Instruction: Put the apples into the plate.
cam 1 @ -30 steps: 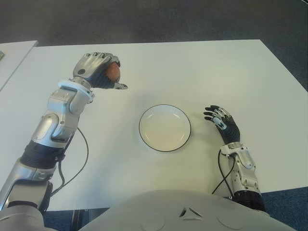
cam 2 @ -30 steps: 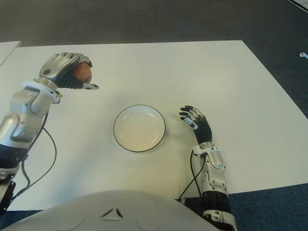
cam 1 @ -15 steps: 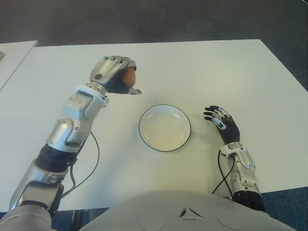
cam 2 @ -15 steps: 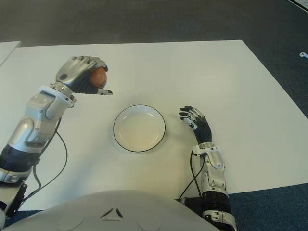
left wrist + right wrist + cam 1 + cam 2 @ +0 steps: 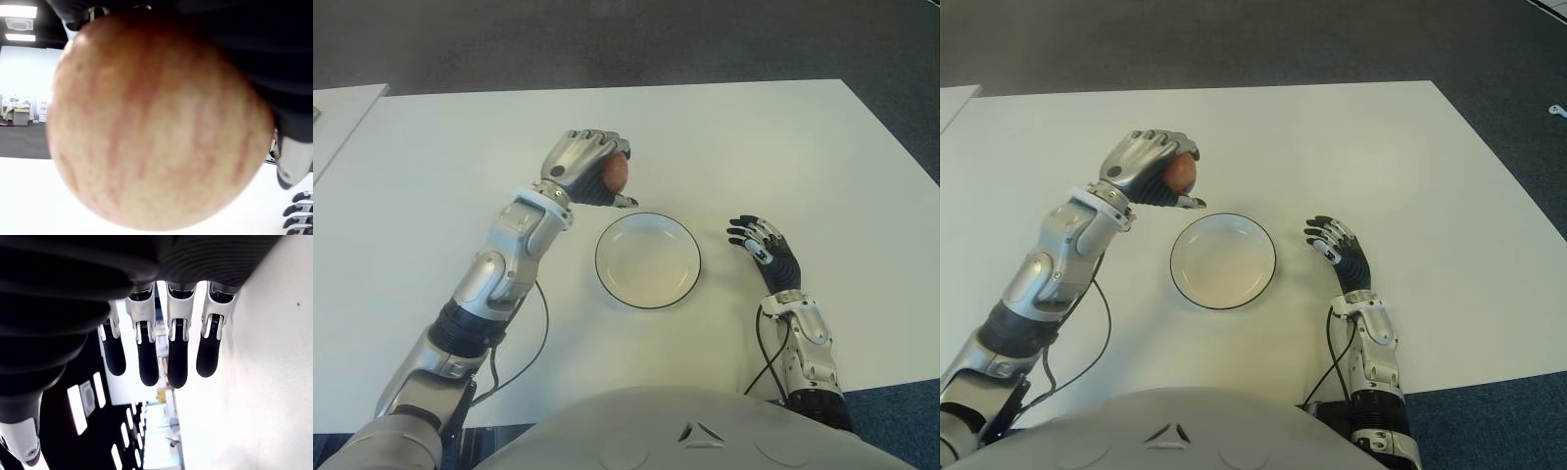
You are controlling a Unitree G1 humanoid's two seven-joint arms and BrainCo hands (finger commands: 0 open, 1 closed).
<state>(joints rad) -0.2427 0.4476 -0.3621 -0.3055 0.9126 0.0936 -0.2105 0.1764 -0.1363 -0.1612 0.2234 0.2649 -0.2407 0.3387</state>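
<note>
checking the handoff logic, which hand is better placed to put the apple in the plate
Left. The left hand already grips the apple just beyond the plate's far-left rim; the right hand shows open and empty beside the plate's right side.

The plate (image 5: 648, 260) lies on the table (image 5: 783, 147), near the middle of it and in front of the robot. The left hand (image 5: 585, 171) is above the table, behind the plate and a little to its left, near the rim, and the apple (image 5: 615, 173) is inside its closed fingers. The right hand (image 5: 763, 247) shows just beside the plate, on its right side.
</note>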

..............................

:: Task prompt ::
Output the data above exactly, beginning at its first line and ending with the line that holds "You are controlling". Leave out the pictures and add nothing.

:: Result below ::
Instruction: Put the apples into the plate.
cam 1 @ -30 steps: 
cam 2 @ -30 steps: 
cam 1 @ -15 steps: 
cam 2 @ -15 steps: 
left wrist + right wrist + cam 1 + cam 2 @ +0 steps: 
You are controlling a Unitree G1 humanoid's two seven-joint arms and BrainCo hands (finger commands: 0 open, 1 closed).

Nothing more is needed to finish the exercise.